D'après ce tableau intéressant pour nous, elle est d'environ 14% du PIB. Je retiens aussi de ce tableau la part non négligeable des impôts (-subventions sur les produits ou les productions), qui, revenant à l'Etat ne sont donc ni pour les capitalistes ni pour les salariés, mais à l'appareil servant à assurer la domination des premiers sur les derniers.

Le calcul qui donne la plus forte proportion aux salariés se fait sur la valeur ajoutée nette (donc après impôts- subventions sur produits) qui donne 70% pour les salariés, 16% pour les capitalistes, 9% de revenus mixtes, et 4% pour les impôts sur la production-subventions.

Trouvé aussi sur un blog cette remarque :

a écrit :La distinction entre investissements nets et amortissements de capital a effectivement un sens.
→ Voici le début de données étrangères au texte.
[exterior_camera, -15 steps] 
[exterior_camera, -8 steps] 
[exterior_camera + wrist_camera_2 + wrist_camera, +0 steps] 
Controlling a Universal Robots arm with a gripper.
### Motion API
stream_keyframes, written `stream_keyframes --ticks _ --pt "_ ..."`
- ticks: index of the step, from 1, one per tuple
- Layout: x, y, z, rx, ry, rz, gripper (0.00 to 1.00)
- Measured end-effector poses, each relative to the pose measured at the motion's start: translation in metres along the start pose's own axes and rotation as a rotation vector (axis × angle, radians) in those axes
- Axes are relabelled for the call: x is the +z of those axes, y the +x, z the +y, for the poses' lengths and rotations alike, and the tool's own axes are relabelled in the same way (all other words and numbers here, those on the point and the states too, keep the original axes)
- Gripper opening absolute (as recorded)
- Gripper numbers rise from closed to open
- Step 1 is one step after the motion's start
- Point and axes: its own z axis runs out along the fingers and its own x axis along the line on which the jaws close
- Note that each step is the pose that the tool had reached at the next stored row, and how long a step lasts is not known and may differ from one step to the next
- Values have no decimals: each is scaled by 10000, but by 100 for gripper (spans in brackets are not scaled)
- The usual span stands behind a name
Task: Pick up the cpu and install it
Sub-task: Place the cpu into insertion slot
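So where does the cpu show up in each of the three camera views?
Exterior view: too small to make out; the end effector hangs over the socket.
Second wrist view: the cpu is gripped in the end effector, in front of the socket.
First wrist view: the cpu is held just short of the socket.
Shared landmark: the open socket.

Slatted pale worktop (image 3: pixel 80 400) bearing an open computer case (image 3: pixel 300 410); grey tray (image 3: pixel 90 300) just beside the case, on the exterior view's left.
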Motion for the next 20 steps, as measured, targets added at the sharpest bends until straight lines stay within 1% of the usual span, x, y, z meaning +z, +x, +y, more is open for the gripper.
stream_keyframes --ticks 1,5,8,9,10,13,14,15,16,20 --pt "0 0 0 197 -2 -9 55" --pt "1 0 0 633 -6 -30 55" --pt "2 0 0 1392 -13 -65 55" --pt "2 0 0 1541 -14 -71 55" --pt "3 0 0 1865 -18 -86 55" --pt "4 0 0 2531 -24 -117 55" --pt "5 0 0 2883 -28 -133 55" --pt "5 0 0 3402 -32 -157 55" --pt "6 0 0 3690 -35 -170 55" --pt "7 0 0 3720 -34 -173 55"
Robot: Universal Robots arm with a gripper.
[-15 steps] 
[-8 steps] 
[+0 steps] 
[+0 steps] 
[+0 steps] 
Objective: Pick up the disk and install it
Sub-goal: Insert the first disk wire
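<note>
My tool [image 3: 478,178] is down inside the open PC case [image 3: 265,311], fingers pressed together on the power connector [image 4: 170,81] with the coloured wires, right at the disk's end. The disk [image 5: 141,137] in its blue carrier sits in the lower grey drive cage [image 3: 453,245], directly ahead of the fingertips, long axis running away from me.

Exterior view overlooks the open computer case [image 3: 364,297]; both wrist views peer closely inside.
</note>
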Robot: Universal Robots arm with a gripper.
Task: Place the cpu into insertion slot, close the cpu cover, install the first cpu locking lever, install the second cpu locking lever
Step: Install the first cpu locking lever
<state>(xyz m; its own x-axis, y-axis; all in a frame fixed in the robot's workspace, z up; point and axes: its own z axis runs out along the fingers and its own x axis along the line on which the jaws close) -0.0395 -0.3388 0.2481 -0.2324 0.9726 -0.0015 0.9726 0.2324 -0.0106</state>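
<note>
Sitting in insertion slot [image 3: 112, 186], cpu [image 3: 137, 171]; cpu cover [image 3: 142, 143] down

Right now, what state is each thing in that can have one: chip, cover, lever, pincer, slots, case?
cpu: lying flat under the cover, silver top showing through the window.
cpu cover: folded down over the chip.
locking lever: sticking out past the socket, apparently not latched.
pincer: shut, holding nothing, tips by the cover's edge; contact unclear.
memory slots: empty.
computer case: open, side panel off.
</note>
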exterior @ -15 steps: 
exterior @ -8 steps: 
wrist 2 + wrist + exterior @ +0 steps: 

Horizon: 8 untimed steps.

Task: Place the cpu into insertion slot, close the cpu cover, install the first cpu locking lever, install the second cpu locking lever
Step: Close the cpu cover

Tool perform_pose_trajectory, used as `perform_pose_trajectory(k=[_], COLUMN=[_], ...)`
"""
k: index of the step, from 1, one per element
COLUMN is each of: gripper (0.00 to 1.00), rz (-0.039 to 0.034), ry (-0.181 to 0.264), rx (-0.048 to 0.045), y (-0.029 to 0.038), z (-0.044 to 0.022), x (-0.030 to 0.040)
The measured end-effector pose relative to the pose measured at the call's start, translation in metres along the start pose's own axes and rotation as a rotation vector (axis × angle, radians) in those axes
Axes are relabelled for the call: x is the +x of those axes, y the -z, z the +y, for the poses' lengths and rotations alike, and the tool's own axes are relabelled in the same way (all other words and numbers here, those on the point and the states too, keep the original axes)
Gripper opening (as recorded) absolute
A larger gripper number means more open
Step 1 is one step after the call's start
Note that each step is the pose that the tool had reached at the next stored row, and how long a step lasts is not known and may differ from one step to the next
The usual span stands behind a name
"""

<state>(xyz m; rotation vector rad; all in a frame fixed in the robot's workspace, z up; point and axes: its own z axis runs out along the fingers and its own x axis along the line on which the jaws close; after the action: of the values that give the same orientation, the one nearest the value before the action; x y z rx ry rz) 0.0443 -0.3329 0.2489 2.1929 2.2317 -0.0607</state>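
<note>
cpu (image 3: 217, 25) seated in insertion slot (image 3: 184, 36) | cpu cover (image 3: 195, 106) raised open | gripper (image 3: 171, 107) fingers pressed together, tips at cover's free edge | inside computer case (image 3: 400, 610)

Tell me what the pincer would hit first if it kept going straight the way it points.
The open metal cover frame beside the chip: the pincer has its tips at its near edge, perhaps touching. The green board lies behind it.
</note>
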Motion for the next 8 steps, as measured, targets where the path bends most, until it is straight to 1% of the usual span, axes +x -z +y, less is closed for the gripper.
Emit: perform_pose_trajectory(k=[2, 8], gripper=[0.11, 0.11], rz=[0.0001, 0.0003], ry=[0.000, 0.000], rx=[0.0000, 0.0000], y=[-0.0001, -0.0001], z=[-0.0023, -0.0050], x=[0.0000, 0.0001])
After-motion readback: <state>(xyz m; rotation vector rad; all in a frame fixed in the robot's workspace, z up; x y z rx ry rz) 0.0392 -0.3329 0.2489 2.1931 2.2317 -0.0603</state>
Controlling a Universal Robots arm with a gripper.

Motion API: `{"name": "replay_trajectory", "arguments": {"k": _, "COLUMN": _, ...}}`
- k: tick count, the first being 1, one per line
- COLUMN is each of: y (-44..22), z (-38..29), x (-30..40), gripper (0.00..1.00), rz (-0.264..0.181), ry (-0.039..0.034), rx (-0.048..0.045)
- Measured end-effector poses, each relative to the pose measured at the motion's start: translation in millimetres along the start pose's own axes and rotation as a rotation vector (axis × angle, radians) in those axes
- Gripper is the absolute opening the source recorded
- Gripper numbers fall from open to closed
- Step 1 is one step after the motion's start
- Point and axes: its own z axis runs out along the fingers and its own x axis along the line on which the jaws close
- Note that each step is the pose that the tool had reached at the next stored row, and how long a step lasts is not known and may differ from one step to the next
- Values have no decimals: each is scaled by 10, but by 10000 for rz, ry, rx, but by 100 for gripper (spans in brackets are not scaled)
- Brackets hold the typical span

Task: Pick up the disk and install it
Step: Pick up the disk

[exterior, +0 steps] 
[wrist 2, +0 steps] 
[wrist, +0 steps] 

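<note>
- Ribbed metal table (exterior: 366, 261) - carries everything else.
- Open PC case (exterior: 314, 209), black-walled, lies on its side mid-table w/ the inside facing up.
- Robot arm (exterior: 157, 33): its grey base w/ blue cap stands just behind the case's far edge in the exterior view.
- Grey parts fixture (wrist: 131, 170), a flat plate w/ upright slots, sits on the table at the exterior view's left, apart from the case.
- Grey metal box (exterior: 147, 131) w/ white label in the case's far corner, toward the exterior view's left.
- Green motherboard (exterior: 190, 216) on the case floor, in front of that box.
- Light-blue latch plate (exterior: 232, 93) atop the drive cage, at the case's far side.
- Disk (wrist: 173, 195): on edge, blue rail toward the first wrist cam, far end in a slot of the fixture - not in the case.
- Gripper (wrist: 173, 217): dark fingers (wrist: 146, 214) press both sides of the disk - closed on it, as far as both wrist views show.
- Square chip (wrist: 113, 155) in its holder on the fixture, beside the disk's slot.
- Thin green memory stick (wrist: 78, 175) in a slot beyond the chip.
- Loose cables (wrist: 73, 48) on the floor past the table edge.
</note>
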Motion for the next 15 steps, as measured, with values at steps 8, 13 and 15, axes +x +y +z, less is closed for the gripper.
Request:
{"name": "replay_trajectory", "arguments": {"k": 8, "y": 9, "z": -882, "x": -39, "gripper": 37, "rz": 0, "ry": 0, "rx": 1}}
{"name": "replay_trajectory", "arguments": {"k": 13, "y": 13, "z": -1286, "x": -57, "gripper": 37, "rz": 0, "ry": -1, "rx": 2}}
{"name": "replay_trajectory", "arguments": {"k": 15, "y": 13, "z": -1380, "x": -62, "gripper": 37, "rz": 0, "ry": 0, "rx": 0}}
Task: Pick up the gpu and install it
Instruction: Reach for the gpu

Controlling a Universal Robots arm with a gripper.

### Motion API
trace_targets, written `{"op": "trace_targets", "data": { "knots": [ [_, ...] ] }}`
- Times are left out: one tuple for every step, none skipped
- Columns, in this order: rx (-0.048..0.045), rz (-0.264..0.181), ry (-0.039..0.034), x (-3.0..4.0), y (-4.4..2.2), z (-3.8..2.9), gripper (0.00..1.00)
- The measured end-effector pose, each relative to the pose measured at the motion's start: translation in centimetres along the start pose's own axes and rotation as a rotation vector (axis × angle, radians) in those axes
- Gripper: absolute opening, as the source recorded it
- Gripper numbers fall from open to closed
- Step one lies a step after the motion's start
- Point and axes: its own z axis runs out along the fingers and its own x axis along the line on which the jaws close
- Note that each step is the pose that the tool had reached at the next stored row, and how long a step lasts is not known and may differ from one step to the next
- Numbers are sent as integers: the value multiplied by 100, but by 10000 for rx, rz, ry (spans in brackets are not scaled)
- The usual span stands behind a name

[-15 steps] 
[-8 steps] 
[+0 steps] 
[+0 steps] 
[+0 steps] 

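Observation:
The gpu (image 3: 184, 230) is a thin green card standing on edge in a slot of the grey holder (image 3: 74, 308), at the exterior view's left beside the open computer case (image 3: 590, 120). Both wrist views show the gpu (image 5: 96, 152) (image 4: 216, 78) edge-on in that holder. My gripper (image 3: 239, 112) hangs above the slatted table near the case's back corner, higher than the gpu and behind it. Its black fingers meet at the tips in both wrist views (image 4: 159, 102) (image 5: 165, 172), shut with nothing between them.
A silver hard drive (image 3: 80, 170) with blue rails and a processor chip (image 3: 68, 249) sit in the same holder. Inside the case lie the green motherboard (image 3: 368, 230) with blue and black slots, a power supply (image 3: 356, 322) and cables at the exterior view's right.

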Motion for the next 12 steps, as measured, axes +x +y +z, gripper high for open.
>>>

Le seul problème consiste à comptabiliser les amortissements, ce que la comptabilité nationale commence à faire (les TEE de l’INSEE affichent un produit intérieur net) mais qui reste un exercice difficile et discutable : comment considérer qu’un équipement existant a telle valeur et non pas telle autre ? C’est la raison pour laquelle les statisticiens aiment mieux une donnée brute.


De toutes façons, je pense qu'on sera d'accord pour dire que nous ne pourrons arriver qu'à des approximations dans notre recherche : il y a également des tas de difficultés comme la part des revenus salariaux qui vont à la classe dominante du fait de son contrôle du moyen de production (salaires des éxécutifs, et qu'en est-il par exemple des "jetons de présence" ?), dpénses publiques qui bénéficient aux salariés (selon quels critères ?).